Trump aside, Canada should reject trade deals that put drugs out of reach

By Richard Elliott, Executive Director, and Nicholas Caivano, Policy Analyst, Canadian HIV/AIDS Legal Network

February 1, 2017

Donald Trump has withdrawn the United States from the Trans-Pacific Partnership (TPP) and declared his intention to renegotiate NAFTA. But as some try to revive the TPP, and trade talks between Ottawa and Washington heat up, Canada should walk away from any deal that perpetuates inadequate, inequitable access to life-saving medicines, here or globally.

NAFTA’s rules on patents and other intellectual property were bad enough, paving the way for other trade agreements that keep affordable drugs out of reach, particularly for the world’s poorest, in order to protect pharmaceutical companies’ immense profits. But the TPP is one of the latest, and largest, such deals to make things even worse.

The TPP’s intellectual property rules—advanced by Big Pharma and U.S. negotiators—would further impede market competition from generic drugs, weaken governments’ ability to prevent price-gouging, and create further barriers to national pharmacare. The result: individuals, public health systems and insurance providers would spend more to get needed medicines.

Make no mistake: delaying the entry of lower-cost generics into the market would devastate efforts to make medicines available to as many people as possible. Access to generic antiretroviral drugs has been—and remains—critical to saving millions of people from dying of AIDS, and preventing millions of new HIV infections, around the world.

The TPP also includes super-charged rules on “investor-state dispute settlement.” These allow lawsuits against governments for interfering with companies’ “expectations of profit” by regulating in the public interest. In fact, under NAFTA, Canada is already facing an unprecedented, multi-million-dollar lawsuit by pharmaceutical powerhouse Eli Lilly, after Canadian courts invalidated the company’s patents on two drugs for not meeting long-settled legal standards.

The company’s case rests on tortured legal reasoning attempting to make NAFTA’s “investor protection” chapter apply to intellectual property claims, even though NAFTA doesn’t say this. But the TPP would explicitly open the door to such challenges by pharmaceutical companies.

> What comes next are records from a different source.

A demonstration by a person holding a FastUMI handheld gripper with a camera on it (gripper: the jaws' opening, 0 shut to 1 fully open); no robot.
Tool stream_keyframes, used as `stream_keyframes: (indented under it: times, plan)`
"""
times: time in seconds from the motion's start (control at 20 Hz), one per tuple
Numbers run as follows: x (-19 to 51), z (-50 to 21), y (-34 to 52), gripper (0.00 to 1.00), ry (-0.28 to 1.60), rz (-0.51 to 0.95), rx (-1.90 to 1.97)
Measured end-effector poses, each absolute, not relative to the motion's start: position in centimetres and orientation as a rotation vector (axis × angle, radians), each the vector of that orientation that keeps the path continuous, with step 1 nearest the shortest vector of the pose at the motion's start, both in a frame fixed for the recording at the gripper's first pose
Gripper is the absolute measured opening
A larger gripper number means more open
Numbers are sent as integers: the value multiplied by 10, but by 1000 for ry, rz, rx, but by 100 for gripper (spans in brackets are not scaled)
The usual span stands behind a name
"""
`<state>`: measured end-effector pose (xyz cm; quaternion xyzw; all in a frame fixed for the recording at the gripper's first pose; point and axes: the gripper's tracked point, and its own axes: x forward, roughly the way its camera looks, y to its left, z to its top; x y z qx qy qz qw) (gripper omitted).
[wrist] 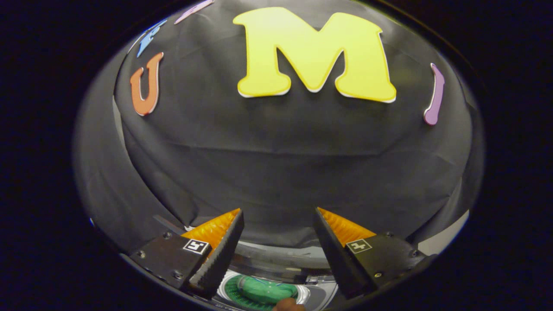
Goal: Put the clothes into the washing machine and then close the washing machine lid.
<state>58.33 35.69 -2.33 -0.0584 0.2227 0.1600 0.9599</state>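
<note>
My gripper (278, 216) is open, with a wide gap and nothing between its fingers. It is raised and faces the booth's black cloth wall. Below and between the fingers lies the top of the washing machine (276, 259), seen from above. Its round opening (263, 291) shows a green piece of clothing (265, 289) lying inside the drum. A small brownish shape (288, 306) sits at the near edge of the opening; I cannot tell what it is.
The black cloth wall (285, 172) fills the space ahead of the fingers and hangs close behind the machine. A pale strip (445, 237) shows low on the right beside the cloth.
</note>
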Motion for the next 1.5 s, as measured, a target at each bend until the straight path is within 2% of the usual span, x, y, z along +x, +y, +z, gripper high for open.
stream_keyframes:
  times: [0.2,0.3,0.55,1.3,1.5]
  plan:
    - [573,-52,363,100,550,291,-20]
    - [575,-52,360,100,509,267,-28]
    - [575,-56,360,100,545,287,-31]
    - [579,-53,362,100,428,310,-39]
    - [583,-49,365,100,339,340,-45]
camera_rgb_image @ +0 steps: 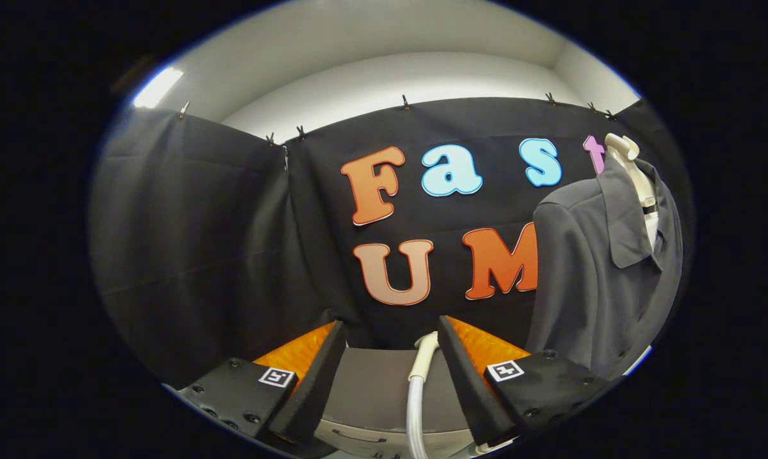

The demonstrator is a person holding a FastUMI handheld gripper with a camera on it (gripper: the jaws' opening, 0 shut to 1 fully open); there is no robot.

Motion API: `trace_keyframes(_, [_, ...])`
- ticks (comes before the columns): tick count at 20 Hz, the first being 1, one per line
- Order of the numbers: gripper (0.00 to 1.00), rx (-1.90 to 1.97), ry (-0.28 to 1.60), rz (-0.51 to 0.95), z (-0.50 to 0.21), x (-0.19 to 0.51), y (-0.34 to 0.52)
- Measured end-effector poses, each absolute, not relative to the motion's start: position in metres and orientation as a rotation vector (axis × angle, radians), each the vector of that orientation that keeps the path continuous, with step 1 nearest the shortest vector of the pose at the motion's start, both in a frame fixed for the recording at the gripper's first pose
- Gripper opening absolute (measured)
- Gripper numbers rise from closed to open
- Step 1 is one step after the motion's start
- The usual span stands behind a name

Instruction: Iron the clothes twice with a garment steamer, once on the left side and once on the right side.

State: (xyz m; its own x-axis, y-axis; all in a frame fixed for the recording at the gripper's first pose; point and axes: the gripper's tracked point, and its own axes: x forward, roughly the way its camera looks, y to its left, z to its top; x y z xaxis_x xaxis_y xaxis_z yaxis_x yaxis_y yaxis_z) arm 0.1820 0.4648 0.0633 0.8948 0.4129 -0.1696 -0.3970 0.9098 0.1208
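A grey collared shirt [588,287] hangs on a white hanger [627,153], beyond and to the right of my right finger. My gripper [391,323] is open, its fingers wide apart. Below, between the fingers, lies the flat grey top of the steamer unit [371,389]. A white steamer hose [414,408] rises from that unit, and its cream end piece [425,350] sits close against the inner side of the right finger. Only that finger is near it. Whether they touch I cannot tell. The steamer's head is hidden.
Black cloth walls close the booth ahead and to the left, pinned along the top with small clips [406,102]. An orange surface [486,347] shows behind both fingers. White wall and ceiling lie above the cloth.
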Motion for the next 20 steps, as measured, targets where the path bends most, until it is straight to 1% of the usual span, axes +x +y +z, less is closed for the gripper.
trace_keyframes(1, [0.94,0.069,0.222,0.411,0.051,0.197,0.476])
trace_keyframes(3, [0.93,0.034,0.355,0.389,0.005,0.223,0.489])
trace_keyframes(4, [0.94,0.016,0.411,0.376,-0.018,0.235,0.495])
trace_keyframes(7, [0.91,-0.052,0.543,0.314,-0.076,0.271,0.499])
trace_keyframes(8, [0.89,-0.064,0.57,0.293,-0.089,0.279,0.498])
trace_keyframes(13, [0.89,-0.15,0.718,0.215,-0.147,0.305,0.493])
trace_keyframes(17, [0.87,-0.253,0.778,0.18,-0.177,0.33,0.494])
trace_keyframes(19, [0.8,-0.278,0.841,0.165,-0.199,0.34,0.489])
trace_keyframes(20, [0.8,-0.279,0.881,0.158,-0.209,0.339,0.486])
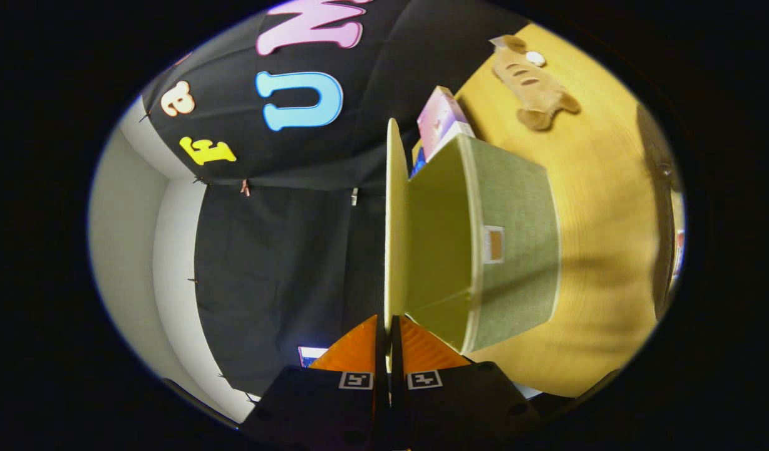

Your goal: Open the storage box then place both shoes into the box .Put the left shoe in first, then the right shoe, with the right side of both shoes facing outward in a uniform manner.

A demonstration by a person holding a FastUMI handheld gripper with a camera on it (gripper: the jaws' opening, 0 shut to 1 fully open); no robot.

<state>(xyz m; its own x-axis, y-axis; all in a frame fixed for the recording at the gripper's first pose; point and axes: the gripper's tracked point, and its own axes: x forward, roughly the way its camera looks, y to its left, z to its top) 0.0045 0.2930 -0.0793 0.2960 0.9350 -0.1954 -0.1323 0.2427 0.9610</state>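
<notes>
Here | tool (387, 326) pinching box lid (394, 219) edge | green storage box (516, 244) on wooden table (603, 219) | white walls

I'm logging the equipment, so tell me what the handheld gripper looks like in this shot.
The gripper has two tapering, wedge-shaped jaws with ribbed faces. Each sits on a blocky base that carries a small square black-and-white marker. The jaws are pinched on the thin lid of the storage box.
</notes>
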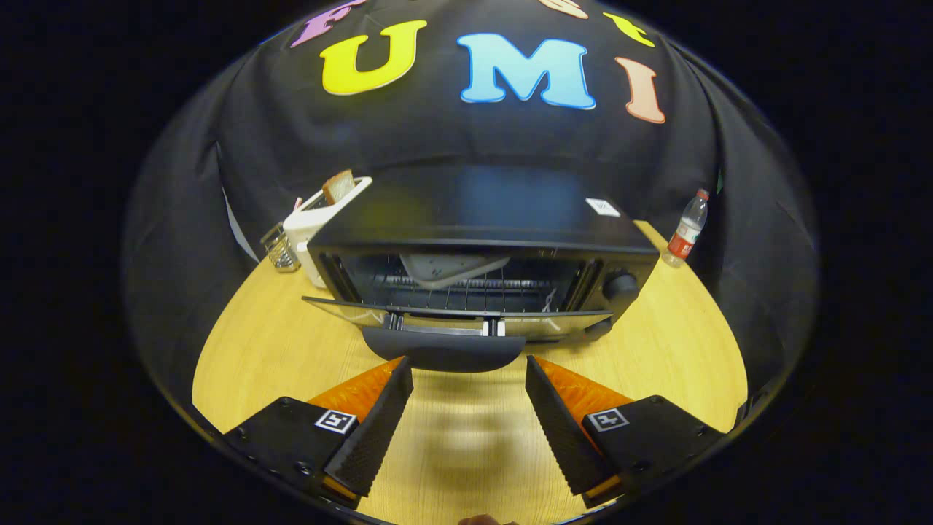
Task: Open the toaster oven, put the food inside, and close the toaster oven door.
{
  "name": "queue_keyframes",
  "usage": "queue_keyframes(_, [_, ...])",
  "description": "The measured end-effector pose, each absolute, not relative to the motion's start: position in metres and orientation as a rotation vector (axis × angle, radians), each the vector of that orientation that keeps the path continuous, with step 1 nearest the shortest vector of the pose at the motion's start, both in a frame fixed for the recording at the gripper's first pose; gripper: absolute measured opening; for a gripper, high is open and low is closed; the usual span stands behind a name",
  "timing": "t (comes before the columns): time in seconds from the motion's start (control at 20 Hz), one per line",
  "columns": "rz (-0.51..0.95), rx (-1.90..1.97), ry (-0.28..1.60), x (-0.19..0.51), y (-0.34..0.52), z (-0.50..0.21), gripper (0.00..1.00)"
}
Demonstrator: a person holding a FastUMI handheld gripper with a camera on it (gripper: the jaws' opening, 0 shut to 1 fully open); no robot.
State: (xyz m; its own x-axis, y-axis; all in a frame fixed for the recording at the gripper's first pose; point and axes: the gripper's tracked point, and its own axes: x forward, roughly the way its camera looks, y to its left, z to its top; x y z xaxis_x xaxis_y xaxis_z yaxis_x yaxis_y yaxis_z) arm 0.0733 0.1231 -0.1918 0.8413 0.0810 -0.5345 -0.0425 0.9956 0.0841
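Gripper view, looking along the two fingers: toaster oven (481,240) standing mid-worktop, its door (452,315) dropped open to about level, handle (443,350) nearest the camera and lying just ahead of the fingertips. Inside, on the wire rack (466,292), a pale flat shape (452,266), probably the food on a plate or tray, tilted rather than lying flat; what exactly it is cannot be made out. Hand-held gripper (469,372) spread wide, nothing between its fingers, tips close to the handle's two ends and apparently clear of it, though contact hard to rule out.

Judged from this: opening done, loading seemingly done, closing left, with the door to be lifted by its handle until shut.

Further out, behind the oven's left corner, a white toaster (310,219) with a slice of bread (338,186) sticking up, and a small wire holder (279,248) beside it. Off the oven's right rear corner, a plastic bottle (687,230) upright near the edge of the wooden worktop (277,343).
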Motion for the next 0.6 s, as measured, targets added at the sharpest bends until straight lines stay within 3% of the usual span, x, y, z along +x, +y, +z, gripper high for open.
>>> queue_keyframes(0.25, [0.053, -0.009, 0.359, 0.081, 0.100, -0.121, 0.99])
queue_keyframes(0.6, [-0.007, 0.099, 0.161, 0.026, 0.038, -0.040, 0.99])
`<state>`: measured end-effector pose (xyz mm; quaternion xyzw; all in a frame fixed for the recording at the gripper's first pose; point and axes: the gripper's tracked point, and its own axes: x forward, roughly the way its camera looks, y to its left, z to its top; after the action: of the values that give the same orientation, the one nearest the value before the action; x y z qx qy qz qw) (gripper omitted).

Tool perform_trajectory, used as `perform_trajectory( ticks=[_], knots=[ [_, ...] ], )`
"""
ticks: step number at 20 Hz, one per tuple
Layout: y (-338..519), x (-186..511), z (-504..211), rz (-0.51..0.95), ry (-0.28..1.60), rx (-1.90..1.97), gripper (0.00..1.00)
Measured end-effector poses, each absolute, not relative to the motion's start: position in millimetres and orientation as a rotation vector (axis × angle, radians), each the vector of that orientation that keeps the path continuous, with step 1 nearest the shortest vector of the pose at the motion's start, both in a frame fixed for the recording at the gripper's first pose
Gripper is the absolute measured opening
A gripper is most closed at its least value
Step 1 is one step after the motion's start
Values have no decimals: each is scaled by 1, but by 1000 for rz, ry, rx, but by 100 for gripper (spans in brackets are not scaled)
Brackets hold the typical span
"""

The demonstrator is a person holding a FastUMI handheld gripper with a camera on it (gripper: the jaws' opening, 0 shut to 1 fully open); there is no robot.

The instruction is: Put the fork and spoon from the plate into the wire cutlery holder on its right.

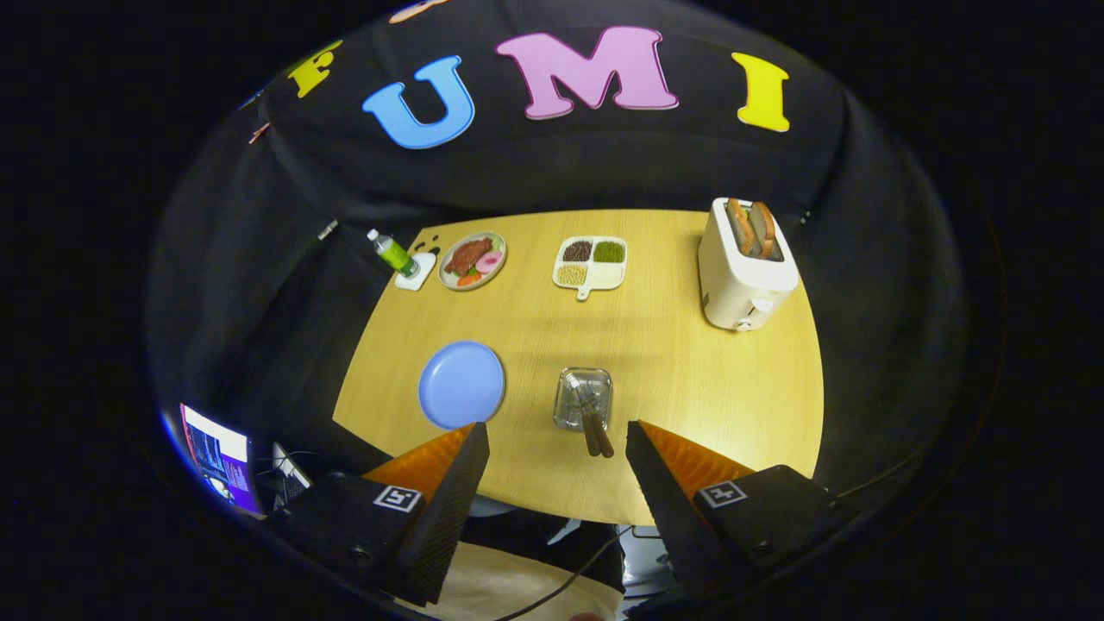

Canadians already pay some of the highest drug prices in the world (even as pharmaceutical companies’ investments in R&D in Canada have fallen to historic lows). If the TPP were to rise again like a zombie, it would set a terrible global precedent, further expanding pharmaceutical companies’ profits at the expense of not only Canadians facing high drug prices but, even more shamefully, poor people around the globe. Many will suffer and die as a result.

Yet despite our professed commitment to global humanitarianism, Trade Minister François-Philippe Champagne has recently mused that Canada would consider a new TPP-inspired deal, even without U.S. participation, harms be damned.

The Canadian government signed on to the TPP in the first place chiefly out of concern that preferential access to the U.S. under NAFTA would be watered down if we opted out. The United States is our primary trading partner. With it out of the deal, the case for joining is even weaker. Trade with the other TPP member countries is relatively minor and would not justify significant policy concessions.

The question is this: who truly stands to benefit from more restrictive intellectual property privileges in trade deals such as the TPP or, now, a renegotiated NAFTA?

Brand-name pharmaceutical companies, primarily. Not average Canadians. And certainly not the hundreds of millions of vulnerable people worldwide who face even higher drug costs if governments continue the dangerous trend of strengthening medicine monopolies and suppressing market competition.

A few months ago, the UN Secretary-General’s High-Level Panel on Access to Medicines sounded (yet another) alarm on trade deals such as the TPP and recommended a different approach to intellectual property. Among other things, it recommended delinking the costs of researching and developing drugs from their end prices. Experimenting with new models for funding—including a global treaty on health R&D—could generate more innovation on real public health needs for the dollars invested, while avoiding the downstream problem of high prices blocking access. We should heed the Panel’s proposal instead of entrenching a flawed, decades-old system that isn’t getting medicines into the hands of those who need them.

In this new era of uncertainty, with human rights taking a back seat to corporate greed, Canada should defend access to medicines—at home and abroad—at the negotiating table. Will we stand up, or will we concede?